In the present case, it is clear from the allegations of Armi that petitioner minor is an
illegitimate child because she was never married to private respondent. Considering that the
latter strongly asserts that he is not the father of petitioner minor, the latter is therefore an
unrecognized illegitimate child. As such, he must bear the surname of his mother.
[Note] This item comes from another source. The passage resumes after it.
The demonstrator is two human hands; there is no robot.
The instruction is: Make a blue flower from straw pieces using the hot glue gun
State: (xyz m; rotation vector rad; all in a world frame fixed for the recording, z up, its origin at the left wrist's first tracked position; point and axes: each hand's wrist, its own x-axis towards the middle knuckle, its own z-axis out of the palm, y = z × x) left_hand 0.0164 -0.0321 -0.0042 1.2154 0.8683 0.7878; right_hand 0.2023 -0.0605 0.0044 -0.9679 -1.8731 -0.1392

In sum, the substantive and procedural aspects of the instant controversy do not warrant the
annulment of the trial court’s decision.
Married Woman
Remo v. Secretary of Foreign Affairs, G.R. No. 169202, March 5, 2010
Facts:
Petitioner Maria Virginia V. Remo is a married Filipino citizen whose Philippine passport was
then expiring on 27 October 2000. Petitioner being married to Francisco R. Rallonza, the
following entries appear in her passport: "Rallonza" as her surname, "Maria Virginia" as her
given name, and "Remo" as her middle name. Prior to the expiry of the validity of her passport,
petitioner, whose marriage still subsists, applied for the renewal of her passport with the DFA
office in Chicago, Illinois, U.S.A., with a request to revert to her maiden name and surname in
the replacement passport.
Petitioner’s request having been denied, Atty. Manuel Joseph R. Bretana III, representing
petitioner, wrote then Secretary of Foreign Affairs Domingo Siason expressing a similar request.
DFA, through Assistant Secretary Belen F. Anota, denied the request. Petitioner’s motion for
reconsideration of the above-letter resolution was denied in a letter. Petitioner filed an appeal
with the Office of the President.
The Office of the President dismissed the appeal and ruled that Section 5(d) of Republic Act No.
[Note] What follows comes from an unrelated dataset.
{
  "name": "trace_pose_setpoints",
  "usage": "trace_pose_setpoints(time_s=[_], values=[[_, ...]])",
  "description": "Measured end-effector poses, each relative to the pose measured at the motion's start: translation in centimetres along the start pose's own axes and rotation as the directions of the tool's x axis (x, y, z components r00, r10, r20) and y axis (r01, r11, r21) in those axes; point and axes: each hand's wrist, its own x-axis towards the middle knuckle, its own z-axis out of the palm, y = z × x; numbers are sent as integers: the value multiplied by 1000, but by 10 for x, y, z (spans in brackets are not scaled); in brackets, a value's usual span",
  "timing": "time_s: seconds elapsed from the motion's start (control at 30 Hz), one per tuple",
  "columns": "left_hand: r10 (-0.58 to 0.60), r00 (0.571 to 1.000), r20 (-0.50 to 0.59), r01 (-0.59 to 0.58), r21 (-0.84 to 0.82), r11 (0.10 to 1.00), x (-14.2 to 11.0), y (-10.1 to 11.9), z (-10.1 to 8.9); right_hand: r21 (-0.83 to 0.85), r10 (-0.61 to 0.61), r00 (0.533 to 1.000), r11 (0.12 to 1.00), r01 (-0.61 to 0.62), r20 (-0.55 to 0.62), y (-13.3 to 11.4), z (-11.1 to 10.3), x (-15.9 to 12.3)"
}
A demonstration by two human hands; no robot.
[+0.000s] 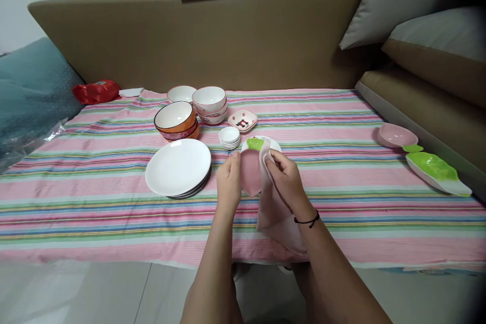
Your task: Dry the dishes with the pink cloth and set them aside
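My left hand (229, 182) grips the left edge of a small pink dish with a green leaf top (251, 174), held upright over the striped cloth. My right hand (285, 178) is closed on a pale pink cloth (275, 212) and presses it against the dish's right side. The cloth hangs down past my right wrist, which wears a black band. Just behind the dish a white plate (274, 143) peeks out.
A stack of white plates (178, 167) lies left of my hands. Behind are orange-rimmed bowls (176, 120), white bowls (209, 104), small white saucers (229, 137) and a square pink dish (243, 120). At right sit a pink bowl (397, 135) and a green leaf dish (436, 172). A sofa back rises behind.
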Motion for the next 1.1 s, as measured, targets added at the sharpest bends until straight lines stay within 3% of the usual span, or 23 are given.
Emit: trace_pose_setpoints(time_s=[0.2,0.3,0.4,0.57,0.63,0.77,0.87,0.97,1.1], values=[[144,978,148,-155,62,986,-2,-1,-3,-46,51,989,997,-57,-137,9,-1,5],[157,974,161,-173,95,980,-5,0,-3,-147,-3,984,989,-23,-179,11,-3,5],[158,979,130,-174,120,977,-6,0,-2,-212,-43,987,977,8,-158,12,-5,5],[155,988,18,-156,115,981,-5,-4,1,-208,-22,1000,978,25,18,12,-3,3],[158,987,7,-157,118,980,-5,-4,1,-260,-15,1000,965,15,4,12,-3,3],[185,979,91,-198,164,966,-3,-3,-2,-494,-50,995,870,3,-82,14,-4,5],[195,977,86,-207,175,963,-2,-3,-4,-586,-114,993,807,73,-32,14,-4,6],[188,982,20,-189,138,972,-1,-5,-4,-543,-149,988,828,141,30,13,-1,5],[175,984,-18,-173,92,981,-1,-5,-3,-383,-123,992,917,111,-5,11,4,3]])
8239 (RA 8239) or the Philippine Passport Act of 1996 "offers no leeway for any other
interpretation than that only in case of divorce, annulment, or declaration of marriage may a
married woman revert to her maiden name for passport purposes." The Office of the President
further held that in case of conflict between a general and special law, the latter will control the
former regardless of the respective dates of passage. Since the Civil Code is a general law, it
should yield to RA 8239.
The Office of the President denied the motion for reconsideration. Petitioner filed with the
Court of Appeals a petition for review. In its Decision, the Court of Appeals denied the petition
and affirmed the ruling of the Office of the President. Petitioner moved for reconsideration
which the Court of Appeals denied in its Resolution. Hence, this petition.
Issue:
Whether petitioner, who originally used her husband’s surname in her expired passport, can
revert to the use of her maiden name in the replacement passport, despite the subsistence of
her marriage.
Ruling:
In the case of renewal of passport, a married woman may either adopt her husband’s surname
or continuously use her maiden name. If she chooses to adopt her husband’s surname in her
new passport, the DFA additionally requires the submission of an authenticated copy of the
marriage certificate. Otherwise, if she prefers to continue using her maiden name, she may still
do so. The DFA will not prohibit her from continuously using her maiden name.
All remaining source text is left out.